I'm Your Girl is the debut studio album by South Korean girl group S.E.S., released by SM Entertainment on November 1, 1997. It spawned two singles: "('Cause) I'm Your Girl", which was promoted shortly after the release of the album, and "Oh, My Love", which was released in March 1998. Commercially, I'm Your Girl sold approximately 650,000 copies.

Release and promotion
S.E.S. is one of South Korea's first generation K-pop idol groups. Under SM Entertainment's management, it was produced wholly by Lee Soo-man. Its original release was on King Records with subsequent releases by Synnara Records. 

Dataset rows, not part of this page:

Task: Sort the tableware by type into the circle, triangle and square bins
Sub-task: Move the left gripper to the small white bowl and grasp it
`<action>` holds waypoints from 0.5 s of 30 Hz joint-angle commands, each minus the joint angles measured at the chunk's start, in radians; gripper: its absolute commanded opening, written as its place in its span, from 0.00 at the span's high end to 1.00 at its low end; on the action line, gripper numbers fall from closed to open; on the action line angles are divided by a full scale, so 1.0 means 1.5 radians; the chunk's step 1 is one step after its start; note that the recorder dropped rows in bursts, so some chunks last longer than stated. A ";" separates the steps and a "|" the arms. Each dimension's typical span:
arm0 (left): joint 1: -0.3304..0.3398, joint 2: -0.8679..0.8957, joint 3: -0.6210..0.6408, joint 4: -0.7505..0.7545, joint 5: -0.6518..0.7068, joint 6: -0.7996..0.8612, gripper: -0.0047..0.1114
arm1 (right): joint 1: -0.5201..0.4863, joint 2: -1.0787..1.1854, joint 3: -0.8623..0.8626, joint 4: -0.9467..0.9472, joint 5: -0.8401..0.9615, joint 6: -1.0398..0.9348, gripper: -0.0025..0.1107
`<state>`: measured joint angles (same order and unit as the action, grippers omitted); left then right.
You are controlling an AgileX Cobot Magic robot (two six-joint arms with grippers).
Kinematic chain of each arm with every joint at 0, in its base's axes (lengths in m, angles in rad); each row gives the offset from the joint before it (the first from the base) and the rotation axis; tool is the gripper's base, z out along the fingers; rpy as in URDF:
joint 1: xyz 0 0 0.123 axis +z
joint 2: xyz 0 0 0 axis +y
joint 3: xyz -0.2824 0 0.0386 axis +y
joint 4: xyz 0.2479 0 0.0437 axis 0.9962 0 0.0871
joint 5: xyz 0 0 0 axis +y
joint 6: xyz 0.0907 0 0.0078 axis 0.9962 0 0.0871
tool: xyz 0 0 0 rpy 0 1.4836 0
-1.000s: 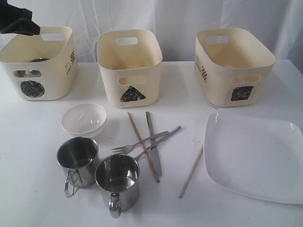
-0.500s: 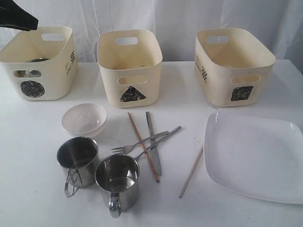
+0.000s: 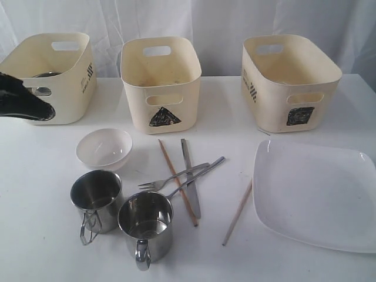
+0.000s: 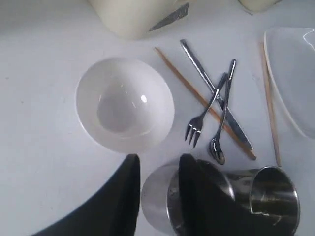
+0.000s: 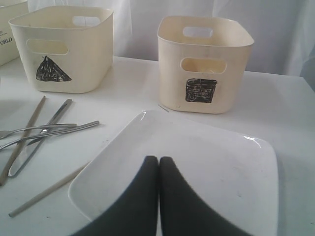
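My left gripper [image 3: 44,111] hangs open and empty in front of the circle bin [image 3: 64,64], covering its mark; a steel bowl [image 3: 47,74] lies inside. Seen from the left wrist, its tips [image 4: 160,164] frame one steel mug [image 4: 156,201] far below, next to the second mug [image 4: 273,196] and the white bowl [image 4: 123,103]. Fork [image 3: 170,177], spoon [image 3: 202,170], knife [image 3: 189,164] and a chopstick [image 3: 170,167] lie crossed mid-table; another chopstick [image 3: 238,212] lies beside the square plate [image 3: 317,194]. My right gripper [image 5: 158,160] is shut above the plate [image 5: 211,167].
The triangle bin [image 3: 161,82] stands at the back centre and the square bin [image 3: 288,79] at the back right. White curtains hang behind the bins. Both mugs [image 3: 97,197] [image 3: 147,223] stand near the table's front edge, handles toward the front.
My left gripper has come down from above the circle bin's back corner to in front of that bin. Nothing on the table has moved.
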<state>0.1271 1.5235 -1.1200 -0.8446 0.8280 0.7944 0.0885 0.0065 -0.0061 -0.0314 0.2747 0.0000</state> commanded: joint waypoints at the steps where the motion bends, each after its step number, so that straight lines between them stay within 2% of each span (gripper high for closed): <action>1: -0.021 0.003 0.029 -0.025 -0.080 0.026 0.49 | 0.001 -0.004 0.004 0.001 -0.009 -0.004 0.98; 2: -0.043 0.017 0.029 -0.031 -0.117 0.023 0.38 | 0.001 -0.004 0.004 0.001 -0.009 -0.004 0.98; 3: -0.059 0.026 0.029 -0.032 -0.137 0.019 0.35 | 0.001 -0.004 0.004 0.001 -0.009 -0.004 0.98; 4: -0.096 0.045 0.029 -0.034 -0.176 0.019 0.35 | 0.001 -0.004 0.004 0.001 -0.009 -0.004 0.98; 7: -0.159 0.105 0.029 -0.010 -0.264 0.015 0.36 | 0.001 -0.004 0.004 0.001 -0.009 -0.004 0.98; 11: -0.165 0.169 0.029 -0.008 -0.296 0.011 0.36 | 0.001 -0.004 0.004 0.001 -0.009 -0.004 0.98; 15: -0.165 0.180 0.028 0.016 -0.326 0.011 0.36 | 0.001 -0.004 0.004 0.001 -0.009 -0.004 0.98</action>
<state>-0.1152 1.7956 -1.0797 -0.8355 0.3442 0.8169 0.0885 0.0065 -0.0061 -0.0314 0.2747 0.0000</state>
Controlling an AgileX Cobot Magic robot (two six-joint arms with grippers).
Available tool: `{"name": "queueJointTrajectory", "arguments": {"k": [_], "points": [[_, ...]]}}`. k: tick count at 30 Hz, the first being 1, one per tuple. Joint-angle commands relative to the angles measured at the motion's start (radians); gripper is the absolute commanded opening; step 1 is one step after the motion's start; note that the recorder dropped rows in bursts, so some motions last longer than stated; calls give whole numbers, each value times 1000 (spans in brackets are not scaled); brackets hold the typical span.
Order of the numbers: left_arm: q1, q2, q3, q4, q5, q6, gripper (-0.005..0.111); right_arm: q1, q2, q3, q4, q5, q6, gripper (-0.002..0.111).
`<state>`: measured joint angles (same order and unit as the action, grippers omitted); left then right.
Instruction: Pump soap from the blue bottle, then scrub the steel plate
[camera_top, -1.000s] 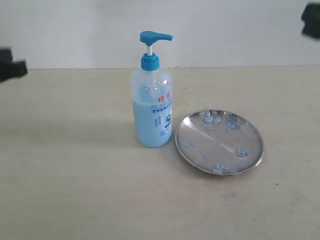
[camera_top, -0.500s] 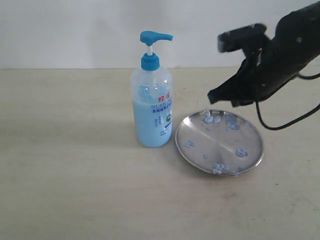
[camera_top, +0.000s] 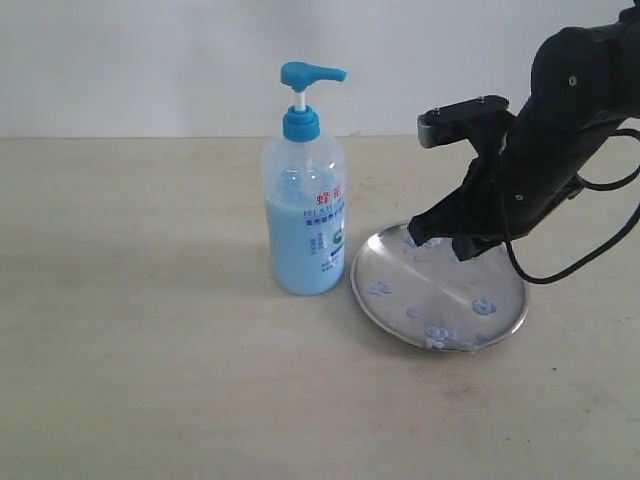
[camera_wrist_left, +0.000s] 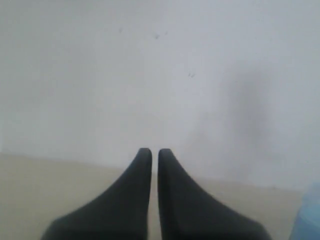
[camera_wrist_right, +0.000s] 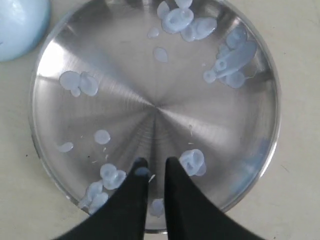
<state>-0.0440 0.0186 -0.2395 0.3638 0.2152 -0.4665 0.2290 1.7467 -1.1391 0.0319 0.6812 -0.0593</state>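
Observation:
The blue bottle (camera_top: 304, 200) stands upright on the table, pump head up, half full of pale blue soap (camera_top: 295, 245). To its right lies the steel plate (camera_top: 440, 295), dotted with soap blobs (camera_top: 483, 305). My right gripper (camera_top: 438, 243) hangs low over the plate's far half. In the right wrist view its fingers (camera_wrist_right: 154, 162) are nearly together, holding nothing, over the plate (camera_wrist_right: 155, 90), with a soap blob (camera_wrist_right: 192, 162) beside them and a smear on one tip. My left gripper (camera_wrist_left: 151, 152) is shut and empty, facing the wall.
The beige table (camera_top: 130, 330) spreads around the bottle and plate, with a white wall behind. The bottle's rounded side shows in the right wrist view (camera_wrist_right: 20, 25), and a pale blue edge (camera_wrist_left: 307, 215) shows in the left wrist view. A black cable (camera_top: 590, 250) loops off the right arm.
The right arm has swung in from the upper right and come down over the plate's far half. The left gripper, seen at the left edge a second ago, has left the exterior view.

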Motion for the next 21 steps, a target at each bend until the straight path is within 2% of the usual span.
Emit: {"name": "queueJointTrajectory", "arguments": {"k": [1, 6, 11, 13, 15, 18, 21], "points": [[0, -7, 24, -3, 242, -21, 4, 1, 35, -28, 13, -46, -91, 0], [0, 41, 63, -52, 202, -54, 4, 1, 158, -122, 102, 25, -118, 0], [0, 47, 138, -118, 162, -184, 4, 1, 228, -189, 219, 187, -164, 0], [0, 47, 174, -118, 137, -235, 4, 1, 228, -189, 159, 268, -168, 0], [0, 47, 216, -118, 113, -310, 4, 1, 230, -189, -24, 313, -132, 0], [0, 47, 239, -142, 75, -397, 4, 1, 230, -189, -296, 157, 70, 0], [0, 47, 239, -166, 55, -427, 4, 1, 240, -189, -364, -170, 165, 0]]}}
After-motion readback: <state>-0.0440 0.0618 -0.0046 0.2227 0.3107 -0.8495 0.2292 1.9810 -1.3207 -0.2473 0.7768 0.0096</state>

The lead single, title track "I'm Your Girl" features rapping by Eric Mun and Andy Lee prior to their debut with Shinhwa. The music video remained one of the most requested ones on popular music shows for 13 to 14 weeks. It collected four music show wins on the programs Live Young Times and Inkigayo. In 2001, the song was included on SM Entertainment's compilation album, SM Best Album 2. It was also included on their 2003 Japanese release of Korean songs, Beautiful Songs. A remixed version, featuring Japanese rapper Kreva, then a member of Kick the Can Crew, was included on the group's second single in Japan.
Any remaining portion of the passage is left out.